La oposición avala la medidad, pero la CUP exige más vigilancia «en las playas»

Javier Escribano destacó que su entidad «siempre estará al lado de los empresarios que trabajan honradamente y cumplen con la normativa vigente, pero nunca con aquellos que se saltan las normas». El presidente de los hosteleros animó a los ciudadanos a «ir a las terrazas y restaurantes que sí cumplen con la normativa y nos garantizan la salud de todos», y alertó de que si hay que volver a paralizar la actividad por un rebrote en Tarragona esto «supondrá la pérdida de muchos puestos de trabajo y algunos establecimientos tendrán que cerrar para siempre».

Consenso político

Las formaciones de la oposición avalan el incremento del control anunciado ayer. «Es necesario que se sancione si la gente no cumple con la normativa», asegura Berni Álvarez (PSC), quien añade que «la reciente demonización del sector ha sido por falta de un control real», y apuesta por « convocar urgentemente una mesa con el sector para tratar todos los temas». En la misma linea se expresa Rubén Viñuales, quien avala la decisión porque «es una reivindicación de la propia asociación».
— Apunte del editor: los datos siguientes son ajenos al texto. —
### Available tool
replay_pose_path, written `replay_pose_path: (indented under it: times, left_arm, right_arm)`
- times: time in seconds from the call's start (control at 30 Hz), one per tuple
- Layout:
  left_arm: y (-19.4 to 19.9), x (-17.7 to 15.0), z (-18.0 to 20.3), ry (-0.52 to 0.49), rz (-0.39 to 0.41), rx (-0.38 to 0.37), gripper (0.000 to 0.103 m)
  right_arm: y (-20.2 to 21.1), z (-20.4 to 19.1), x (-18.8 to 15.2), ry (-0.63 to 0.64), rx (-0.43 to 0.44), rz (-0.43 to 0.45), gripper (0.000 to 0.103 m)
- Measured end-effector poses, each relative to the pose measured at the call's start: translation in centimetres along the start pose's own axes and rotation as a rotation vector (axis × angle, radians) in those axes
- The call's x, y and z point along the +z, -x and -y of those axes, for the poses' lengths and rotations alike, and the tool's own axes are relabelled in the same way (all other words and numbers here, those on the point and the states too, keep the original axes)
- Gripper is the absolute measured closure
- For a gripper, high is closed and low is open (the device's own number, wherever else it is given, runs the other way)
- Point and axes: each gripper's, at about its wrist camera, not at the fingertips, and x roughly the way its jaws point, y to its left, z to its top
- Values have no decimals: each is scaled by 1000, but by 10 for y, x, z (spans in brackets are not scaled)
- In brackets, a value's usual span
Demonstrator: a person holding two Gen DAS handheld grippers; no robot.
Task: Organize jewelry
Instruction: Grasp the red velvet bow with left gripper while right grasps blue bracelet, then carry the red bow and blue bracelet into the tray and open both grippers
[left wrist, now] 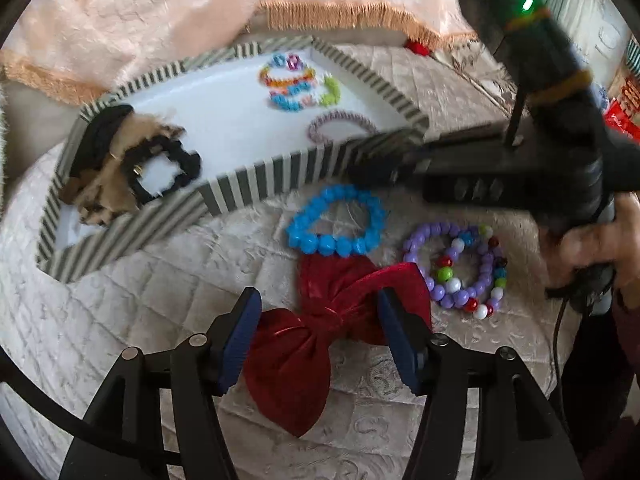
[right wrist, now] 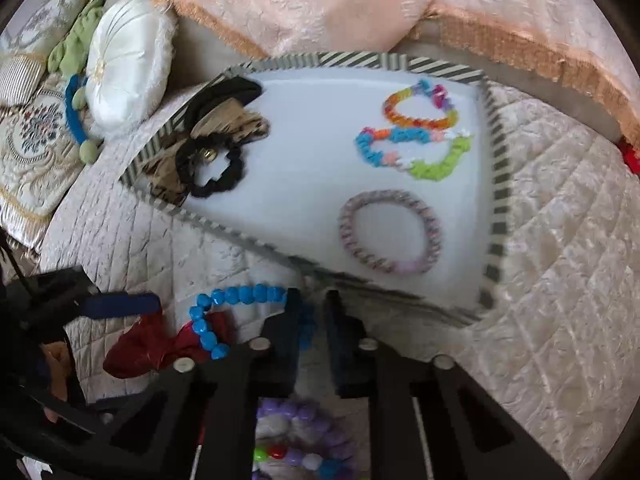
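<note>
While my left gripper (left wrist: 316, 332) stands released astride the red bow (left wrist: 336, 332), my right gripper (right wrist: 310, 332) is nearly clenched on nothing, just beyond the bow beside the blue bead bracelet (left wrist: 336, 220). Farther from the bow, the striped tray (left wrist: 256, 184) holds scrunchies (left wrist: 160, 168) and bracelets (left wrist: 298, 82).
</note>
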Motion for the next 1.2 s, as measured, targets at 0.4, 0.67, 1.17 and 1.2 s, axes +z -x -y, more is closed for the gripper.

Dídac Nadal (Junts) reivindica que «ya no es una cuestión estrictamente de regulación, sino de una mayor conciencia colectiva: distancia, mascarilla, desinfección de manos... Necesitamos que sean hábitos constantes entre toda la población», afirma el edil.

Eva Miguel (CUP) reivindica que «si existen incumplimientos debe sancionarse, independientemente de la situación que haya por explotación laboral en el Segrià», y apunta asimismo, a realizar una mayor vigilancia «en las playas».

Finalmente, José Luis Martín (PP) avala que «se cumplan las medidas de control», a la vez que «celebra» que «al fin el alcalde se reúna con los hosteleros». «Esperamos que el Ayuntamiento también adopte medidas eficaces de ayuda al sector», resaltó.